“What made you stay here instead of going on with the Kernel? There was suthin' else besides your wanting to make that Stanner take water. What is it?”

A light sense of the propinquity of beauty, of her confidence, of their isolation, of the eloquence of her dark eyes, at first tempted Hale to a reply of simple gallantry; a graver consideration of the same circumstances froze it upon his lips.

“I don't know,” he returned awkwardly.

“Well, I'll tell you,” she said. “You didn't cotton to the Kernel and Rawlins much more than you did to Stanner. They ain't your kind.”

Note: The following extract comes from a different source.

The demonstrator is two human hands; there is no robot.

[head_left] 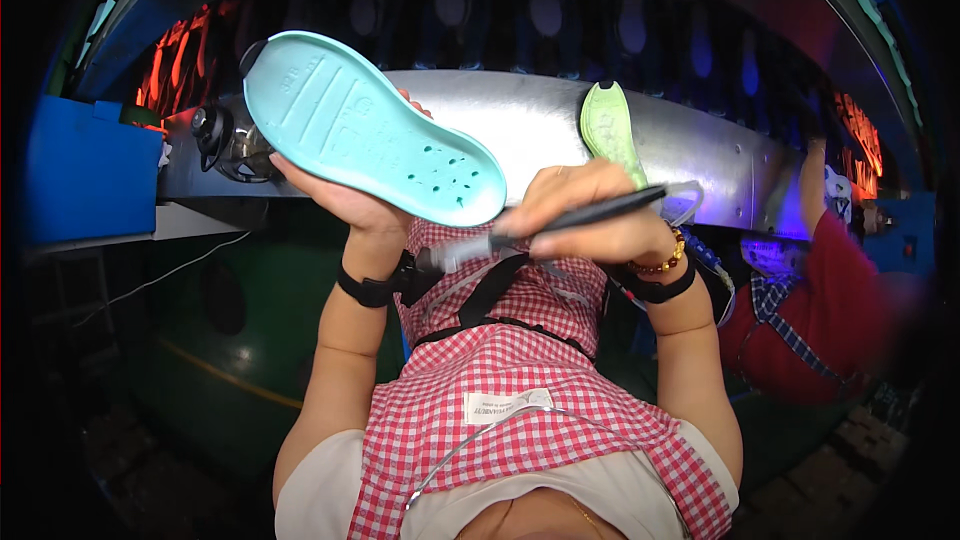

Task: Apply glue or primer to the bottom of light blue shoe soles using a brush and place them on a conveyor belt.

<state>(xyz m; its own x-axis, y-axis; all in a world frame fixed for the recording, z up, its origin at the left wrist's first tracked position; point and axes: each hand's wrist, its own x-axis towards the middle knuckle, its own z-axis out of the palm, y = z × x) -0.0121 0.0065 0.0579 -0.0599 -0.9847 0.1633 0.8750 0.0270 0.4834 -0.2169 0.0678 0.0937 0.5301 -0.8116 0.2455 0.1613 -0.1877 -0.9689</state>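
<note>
My left hand (350, 202) holds up a turquoise shoe sole (370, 130) from below, its fingers wrapped round the edge. The sole is tilted, with raised markings on its face, a cluster of small holes at the end near my right hand, and a black tip at the far left end. In my right hand (595, 210) is a brush with a black handle (610, 208). Its pale bristles (455, 254) are smeared by motion and stand just below the sole, apart from it. A light green shoe sole (610, 128) with a black tip lies on the metal bench beyond my right hand.
The shiny metal bench (490, 105) curves across in front of me. A clear bottle with a black lid (240, 148) stands left, by a blue box (95, 170). Dark sole shapes (545, 0) line the back. At right, a person in red (830, 310) reaches toward the bench.
</note>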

In his embarrassment Hale blundered upon the thought he had honorably avoided.

“Suppose,” he said, with a constrained laugh, “I had stayed to see you.”

“I reckon I ain't your kind, neither,” she replied promptly. There was a momentary pause when she rose and walked to the chimney. “It's very quiet down there,” she said, stooping and listening over the roughly-boarded floor that formed the ceiling of the room below. “I wonder what's going on.”

In the belief that this was a delicate hint for his return to the party he had left, Hale rose, but the girl passed him hurriedly, and, opening the door, cast a quick glance into the stable beyond.

“Just as I reckoned—the horses are gone too. They've skedaddled,” she said blankly.

Hale did not reply. In his embarrassment a moment ago the idea of taking an equally sudden departure had flashed upon him. Should he take this as a justification of that impulse, or how? He stood irresolutely gazing at the girl, who turned and began to descend the stairs silently. He followed. When they reached the lower room they found it as they had expected—deserted.